What to test in trial mode

Run through this checklist before going live:

Test category	What to try	What to look for
Greeting	Start a new conversation	Warm, on-brand intro that asks how to help
Common questions	Ask your top 5 FAQs	Accurate answers from the knowledge base
Appointment booking	Request an appointment	Smooth flow that collects all required info
Edge cases	Ask something off-topic	Graceful redirect without making up answers
Escalation	Say “I want to talk to a person”	Immediate handoff with empathetic message
Frustration	Express anger or dissatisfaction	Empathetic response and escalation offer
Unknown question	Ask something not in the knowledge base	Honest “I don’t know” with handoff offer
Channel behavior	Test via SMS if applicable	Short, formatted responses appropriate for SMS

Have someone who has never seen your prompt test the bot. Fresh eyes catch problems that you will miss because you already know the “right” answers.

Suggestive mode: your safety net

Before switching to Auto-Pilot, run your bot in Suggestive mode for at least 48 hours. In this mode, the bot generates responses but waits for your team to approve, edit, or reject them before sending.
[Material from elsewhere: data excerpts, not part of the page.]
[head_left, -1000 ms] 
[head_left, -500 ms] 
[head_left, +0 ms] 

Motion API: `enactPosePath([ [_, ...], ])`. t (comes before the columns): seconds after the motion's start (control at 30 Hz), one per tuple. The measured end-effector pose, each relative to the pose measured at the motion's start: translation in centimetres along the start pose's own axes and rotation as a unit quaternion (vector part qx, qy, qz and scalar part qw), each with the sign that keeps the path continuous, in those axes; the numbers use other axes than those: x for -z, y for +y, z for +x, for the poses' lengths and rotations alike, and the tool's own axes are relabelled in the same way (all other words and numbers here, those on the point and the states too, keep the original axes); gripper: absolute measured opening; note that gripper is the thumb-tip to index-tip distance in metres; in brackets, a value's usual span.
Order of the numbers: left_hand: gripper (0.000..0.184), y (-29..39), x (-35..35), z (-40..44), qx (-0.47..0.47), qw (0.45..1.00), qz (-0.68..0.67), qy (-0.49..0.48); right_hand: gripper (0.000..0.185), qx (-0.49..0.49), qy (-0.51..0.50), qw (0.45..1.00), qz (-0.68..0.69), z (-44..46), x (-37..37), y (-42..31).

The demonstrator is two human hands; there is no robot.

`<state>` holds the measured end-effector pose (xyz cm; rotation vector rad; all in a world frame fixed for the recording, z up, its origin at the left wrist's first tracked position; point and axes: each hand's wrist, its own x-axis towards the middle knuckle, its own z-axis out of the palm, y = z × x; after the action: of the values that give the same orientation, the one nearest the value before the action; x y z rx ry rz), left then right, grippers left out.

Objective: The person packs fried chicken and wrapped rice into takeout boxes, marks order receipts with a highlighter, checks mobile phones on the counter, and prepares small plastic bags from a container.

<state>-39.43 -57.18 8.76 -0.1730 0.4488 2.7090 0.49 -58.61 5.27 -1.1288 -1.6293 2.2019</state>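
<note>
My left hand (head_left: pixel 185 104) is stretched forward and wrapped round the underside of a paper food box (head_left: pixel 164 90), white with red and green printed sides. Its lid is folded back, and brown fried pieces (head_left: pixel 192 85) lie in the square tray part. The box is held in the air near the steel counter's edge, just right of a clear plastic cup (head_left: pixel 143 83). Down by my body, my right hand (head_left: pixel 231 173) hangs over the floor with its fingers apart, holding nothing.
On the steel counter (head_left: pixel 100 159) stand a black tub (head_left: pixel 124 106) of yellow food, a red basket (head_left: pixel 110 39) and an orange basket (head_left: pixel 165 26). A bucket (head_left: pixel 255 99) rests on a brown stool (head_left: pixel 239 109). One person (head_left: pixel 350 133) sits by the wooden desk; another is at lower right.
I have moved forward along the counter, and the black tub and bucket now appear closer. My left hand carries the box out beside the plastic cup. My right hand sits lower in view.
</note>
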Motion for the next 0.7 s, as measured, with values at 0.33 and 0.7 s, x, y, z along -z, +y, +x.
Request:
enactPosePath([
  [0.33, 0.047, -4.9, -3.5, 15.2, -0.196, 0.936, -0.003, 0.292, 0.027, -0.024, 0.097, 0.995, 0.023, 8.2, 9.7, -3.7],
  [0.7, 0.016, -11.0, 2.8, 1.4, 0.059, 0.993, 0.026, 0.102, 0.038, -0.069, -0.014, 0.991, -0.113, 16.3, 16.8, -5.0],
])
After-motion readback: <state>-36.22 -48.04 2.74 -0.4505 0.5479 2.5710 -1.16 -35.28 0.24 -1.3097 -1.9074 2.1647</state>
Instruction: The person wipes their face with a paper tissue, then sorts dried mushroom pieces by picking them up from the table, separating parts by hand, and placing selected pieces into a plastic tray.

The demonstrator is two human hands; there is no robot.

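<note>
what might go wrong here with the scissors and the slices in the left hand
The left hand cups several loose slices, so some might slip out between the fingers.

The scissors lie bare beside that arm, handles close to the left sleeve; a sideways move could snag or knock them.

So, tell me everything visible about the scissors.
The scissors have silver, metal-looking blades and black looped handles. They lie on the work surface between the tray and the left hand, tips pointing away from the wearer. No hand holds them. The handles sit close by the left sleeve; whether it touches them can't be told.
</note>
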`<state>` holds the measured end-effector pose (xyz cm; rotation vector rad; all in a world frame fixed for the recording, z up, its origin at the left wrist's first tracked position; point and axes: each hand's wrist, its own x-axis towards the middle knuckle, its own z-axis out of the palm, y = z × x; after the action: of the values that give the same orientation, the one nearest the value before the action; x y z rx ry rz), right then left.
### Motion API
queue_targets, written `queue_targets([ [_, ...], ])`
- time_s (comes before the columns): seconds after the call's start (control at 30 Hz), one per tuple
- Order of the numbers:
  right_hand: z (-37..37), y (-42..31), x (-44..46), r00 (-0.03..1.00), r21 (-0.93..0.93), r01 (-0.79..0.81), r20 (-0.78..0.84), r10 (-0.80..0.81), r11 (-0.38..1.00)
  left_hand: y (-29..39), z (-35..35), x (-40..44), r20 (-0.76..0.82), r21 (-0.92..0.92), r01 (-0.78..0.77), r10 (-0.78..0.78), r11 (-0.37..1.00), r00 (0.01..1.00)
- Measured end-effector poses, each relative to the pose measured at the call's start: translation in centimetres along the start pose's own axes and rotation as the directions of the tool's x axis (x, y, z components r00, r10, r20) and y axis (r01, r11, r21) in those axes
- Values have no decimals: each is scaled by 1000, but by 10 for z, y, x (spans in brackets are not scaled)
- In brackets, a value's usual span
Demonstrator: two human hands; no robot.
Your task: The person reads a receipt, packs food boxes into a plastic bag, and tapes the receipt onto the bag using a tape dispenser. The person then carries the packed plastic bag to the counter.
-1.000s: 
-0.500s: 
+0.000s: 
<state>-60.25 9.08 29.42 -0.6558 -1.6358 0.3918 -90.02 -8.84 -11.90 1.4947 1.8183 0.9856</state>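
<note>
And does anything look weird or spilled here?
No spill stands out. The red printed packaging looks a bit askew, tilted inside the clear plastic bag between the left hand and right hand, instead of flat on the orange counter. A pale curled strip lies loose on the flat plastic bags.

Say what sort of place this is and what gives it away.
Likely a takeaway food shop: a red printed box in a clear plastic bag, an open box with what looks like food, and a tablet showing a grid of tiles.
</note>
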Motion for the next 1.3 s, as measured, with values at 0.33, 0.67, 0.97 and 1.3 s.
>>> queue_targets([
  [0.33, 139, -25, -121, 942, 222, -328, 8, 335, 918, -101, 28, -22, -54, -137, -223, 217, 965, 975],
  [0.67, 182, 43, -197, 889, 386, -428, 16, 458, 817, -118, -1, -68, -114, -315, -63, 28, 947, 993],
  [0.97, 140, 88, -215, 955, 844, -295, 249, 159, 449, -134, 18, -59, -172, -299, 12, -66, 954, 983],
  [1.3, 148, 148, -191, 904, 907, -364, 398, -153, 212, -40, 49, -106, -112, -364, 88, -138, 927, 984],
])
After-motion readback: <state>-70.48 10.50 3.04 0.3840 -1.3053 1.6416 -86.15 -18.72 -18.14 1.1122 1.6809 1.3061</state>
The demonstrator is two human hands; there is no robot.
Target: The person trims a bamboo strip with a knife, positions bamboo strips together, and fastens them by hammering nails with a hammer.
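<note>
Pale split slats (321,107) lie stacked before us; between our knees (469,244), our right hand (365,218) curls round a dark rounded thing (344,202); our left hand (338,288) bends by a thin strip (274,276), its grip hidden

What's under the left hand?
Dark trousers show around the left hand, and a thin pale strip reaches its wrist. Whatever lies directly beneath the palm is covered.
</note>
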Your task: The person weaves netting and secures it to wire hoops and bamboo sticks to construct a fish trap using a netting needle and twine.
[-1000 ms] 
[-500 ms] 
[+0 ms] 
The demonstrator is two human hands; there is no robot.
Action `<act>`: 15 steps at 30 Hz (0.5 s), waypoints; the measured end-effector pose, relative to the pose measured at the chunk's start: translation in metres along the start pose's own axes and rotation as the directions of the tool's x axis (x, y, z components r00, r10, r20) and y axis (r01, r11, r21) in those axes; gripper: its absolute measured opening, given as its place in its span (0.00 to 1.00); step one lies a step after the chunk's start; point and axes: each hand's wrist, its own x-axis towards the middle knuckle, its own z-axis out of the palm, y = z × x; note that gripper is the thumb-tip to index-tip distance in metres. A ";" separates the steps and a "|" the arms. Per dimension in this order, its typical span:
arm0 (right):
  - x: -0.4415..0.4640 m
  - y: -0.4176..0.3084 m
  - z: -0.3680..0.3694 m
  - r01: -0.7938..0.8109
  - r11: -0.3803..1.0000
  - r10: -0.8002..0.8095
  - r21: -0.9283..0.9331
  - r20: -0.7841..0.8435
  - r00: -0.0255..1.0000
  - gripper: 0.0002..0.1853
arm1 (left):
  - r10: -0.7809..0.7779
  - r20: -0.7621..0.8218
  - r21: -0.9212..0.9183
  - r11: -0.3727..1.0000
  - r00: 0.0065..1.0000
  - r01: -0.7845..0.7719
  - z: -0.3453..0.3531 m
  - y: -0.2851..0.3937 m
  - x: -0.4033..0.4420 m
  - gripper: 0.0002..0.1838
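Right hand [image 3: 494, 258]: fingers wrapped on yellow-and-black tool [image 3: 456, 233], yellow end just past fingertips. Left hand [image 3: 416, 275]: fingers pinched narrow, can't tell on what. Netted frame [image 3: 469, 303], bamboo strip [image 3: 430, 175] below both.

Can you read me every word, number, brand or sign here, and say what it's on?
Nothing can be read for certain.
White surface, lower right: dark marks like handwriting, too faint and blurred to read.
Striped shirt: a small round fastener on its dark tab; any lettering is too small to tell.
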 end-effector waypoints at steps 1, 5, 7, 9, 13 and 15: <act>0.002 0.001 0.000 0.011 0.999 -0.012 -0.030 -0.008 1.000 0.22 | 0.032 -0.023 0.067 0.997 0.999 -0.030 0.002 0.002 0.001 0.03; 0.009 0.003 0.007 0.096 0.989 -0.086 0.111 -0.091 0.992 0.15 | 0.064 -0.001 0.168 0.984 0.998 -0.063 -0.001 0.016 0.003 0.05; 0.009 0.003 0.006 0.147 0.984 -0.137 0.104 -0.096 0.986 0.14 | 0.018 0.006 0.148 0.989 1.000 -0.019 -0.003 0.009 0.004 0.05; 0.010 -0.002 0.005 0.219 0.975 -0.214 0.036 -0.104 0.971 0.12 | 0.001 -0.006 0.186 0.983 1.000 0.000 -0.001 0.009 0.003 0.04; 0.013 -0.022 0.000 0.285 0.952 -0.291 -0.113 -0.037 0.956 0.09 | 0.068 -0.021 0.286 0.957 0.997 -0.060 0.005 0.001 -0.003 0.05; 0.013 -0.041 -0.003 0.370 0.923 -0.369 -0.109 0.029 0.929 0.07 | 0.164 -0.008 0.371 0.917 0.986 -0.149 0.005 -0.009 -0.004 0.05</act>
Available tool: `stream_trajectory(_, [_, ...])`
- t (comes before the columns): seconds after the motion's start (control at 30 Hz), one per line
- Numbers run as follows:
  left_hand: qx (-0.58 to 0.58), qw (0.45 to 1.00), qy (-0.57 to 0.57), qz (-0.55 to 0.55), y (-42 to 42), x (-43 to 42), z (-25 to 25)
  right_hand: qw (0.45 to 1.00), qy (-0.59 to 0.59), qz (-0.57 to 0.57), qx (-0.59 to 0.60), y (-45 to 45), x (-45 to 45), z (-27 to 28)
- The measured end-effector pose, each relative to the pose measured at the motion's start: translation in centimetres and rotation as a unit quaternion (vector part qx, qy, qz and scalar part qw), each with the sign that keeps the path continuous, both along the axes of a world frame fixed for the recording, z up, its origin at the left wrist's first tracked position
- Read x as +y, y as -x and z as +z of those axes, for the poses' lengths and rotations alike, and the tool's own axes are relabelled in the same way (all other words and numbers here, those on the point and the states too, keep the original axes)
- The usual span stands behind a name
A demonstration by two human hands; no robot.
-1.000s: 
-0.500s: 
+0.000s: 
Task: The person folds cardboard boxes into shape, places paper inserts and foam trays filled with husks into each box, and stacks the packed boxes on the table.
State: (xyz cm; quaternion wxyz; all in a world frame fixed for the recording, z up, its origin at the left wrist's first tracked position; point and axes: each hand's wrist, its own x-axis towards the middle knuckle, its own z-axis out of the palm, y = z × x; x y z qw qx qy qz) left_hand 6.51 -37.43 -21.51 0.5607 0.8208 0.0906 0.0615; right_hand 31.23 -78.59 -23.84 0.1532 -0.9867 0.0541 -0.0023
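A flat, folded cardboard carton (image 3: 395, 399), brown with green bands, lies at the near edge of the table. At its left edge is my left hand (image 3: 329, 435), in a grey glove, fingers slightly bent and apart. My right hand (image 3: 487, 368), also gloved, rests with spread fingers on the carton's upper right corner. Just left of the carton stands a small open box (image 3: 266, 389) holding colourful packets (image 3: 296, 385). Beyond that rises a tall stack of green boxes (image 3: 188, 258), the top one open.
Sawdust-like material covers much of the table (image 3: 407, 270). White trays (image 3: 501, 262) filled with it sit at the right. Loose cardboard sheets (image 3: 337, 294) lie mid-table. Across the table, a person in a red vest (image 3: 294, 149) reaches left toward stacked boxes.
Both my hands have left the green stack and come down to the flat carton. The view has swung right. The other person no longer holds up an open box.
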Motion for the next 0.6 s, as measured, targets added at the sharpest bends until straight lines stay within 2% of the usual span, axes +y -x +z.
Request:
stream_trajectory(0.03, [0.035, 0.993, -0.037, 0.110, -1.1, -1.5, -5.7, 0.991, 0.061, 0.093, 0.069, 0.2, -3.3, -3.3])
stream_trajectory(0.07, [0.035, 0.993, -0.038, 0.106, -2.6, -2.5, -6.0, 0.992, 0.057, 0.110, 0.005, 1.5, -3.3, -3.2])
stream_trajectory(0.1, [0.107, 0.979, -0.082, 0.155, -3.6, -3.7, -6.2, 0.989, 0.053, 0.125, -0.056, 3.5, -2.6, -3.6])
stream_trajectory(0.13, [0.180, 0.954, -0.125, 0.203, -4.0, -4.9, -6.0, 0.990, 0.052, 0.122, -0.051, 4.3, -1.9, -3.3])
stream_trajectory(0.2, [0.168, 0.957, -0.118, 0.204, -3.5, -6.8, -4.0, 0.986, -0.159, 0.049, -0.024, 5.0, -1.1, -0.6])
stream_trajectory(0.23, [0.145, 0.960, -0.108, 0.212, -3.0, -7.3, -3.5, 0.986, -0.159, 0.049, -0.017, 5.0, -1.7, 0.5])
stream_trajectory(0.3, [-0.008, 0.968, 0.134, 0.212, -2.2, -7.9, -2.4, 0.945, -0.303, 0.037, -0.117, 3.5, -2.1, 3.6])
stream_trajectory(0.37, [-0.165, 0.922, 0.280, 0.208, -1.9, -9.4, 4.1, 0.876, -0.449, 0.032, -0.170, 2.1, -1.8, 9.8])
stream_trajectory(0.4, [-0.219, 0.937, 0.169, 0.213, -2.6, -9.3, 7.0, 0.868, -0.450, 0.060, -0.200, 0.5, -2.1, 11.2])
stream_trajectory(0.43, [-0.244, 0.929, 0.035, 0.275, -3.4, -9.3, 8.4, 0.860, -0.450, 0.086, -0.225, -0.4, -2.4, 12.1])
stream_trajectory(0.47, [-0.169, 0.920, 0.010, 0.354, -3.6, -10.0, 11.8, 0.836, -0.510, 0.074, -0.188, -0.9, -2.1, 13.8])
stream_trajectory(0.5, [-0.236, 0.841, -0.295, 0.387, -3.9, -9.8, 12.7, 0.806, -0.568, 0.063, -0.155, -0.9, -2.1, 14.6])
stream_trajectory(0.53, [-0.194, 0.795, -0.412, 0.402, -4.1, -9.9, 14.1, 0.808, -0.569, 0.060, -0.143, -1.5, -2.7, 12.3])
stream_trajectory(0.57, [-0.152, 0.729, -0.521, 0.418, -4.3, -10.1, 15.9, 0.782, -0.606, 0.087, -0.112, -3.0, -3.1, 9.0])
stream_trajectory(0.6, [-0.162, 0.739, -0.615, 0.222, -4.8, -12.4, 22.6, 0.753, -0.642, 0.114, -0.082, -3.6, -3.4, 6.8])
This gives you:

Real-world data on how the bot handles actual customer messages
A safety net — no bad responses reach customers
Training examples — every edit you make teaches you what to improve in the prompt

Suggestive mode is available in Conversation AI settings. It is the recommended starting mode for any new or significantly updated prompt.

What to track during suggestive mode

Keep a simple log of:

Approved as-is — the response was perfect; no edits needed
Edited before sending — the response needed changes; note what you changed
Rejected — the response was wrong or unhelpful; note why

After 48 hours, calculate your approval rate. If fewer than 80% of responses are approved as-is, revise your prompt before switching to Auto-Pilot.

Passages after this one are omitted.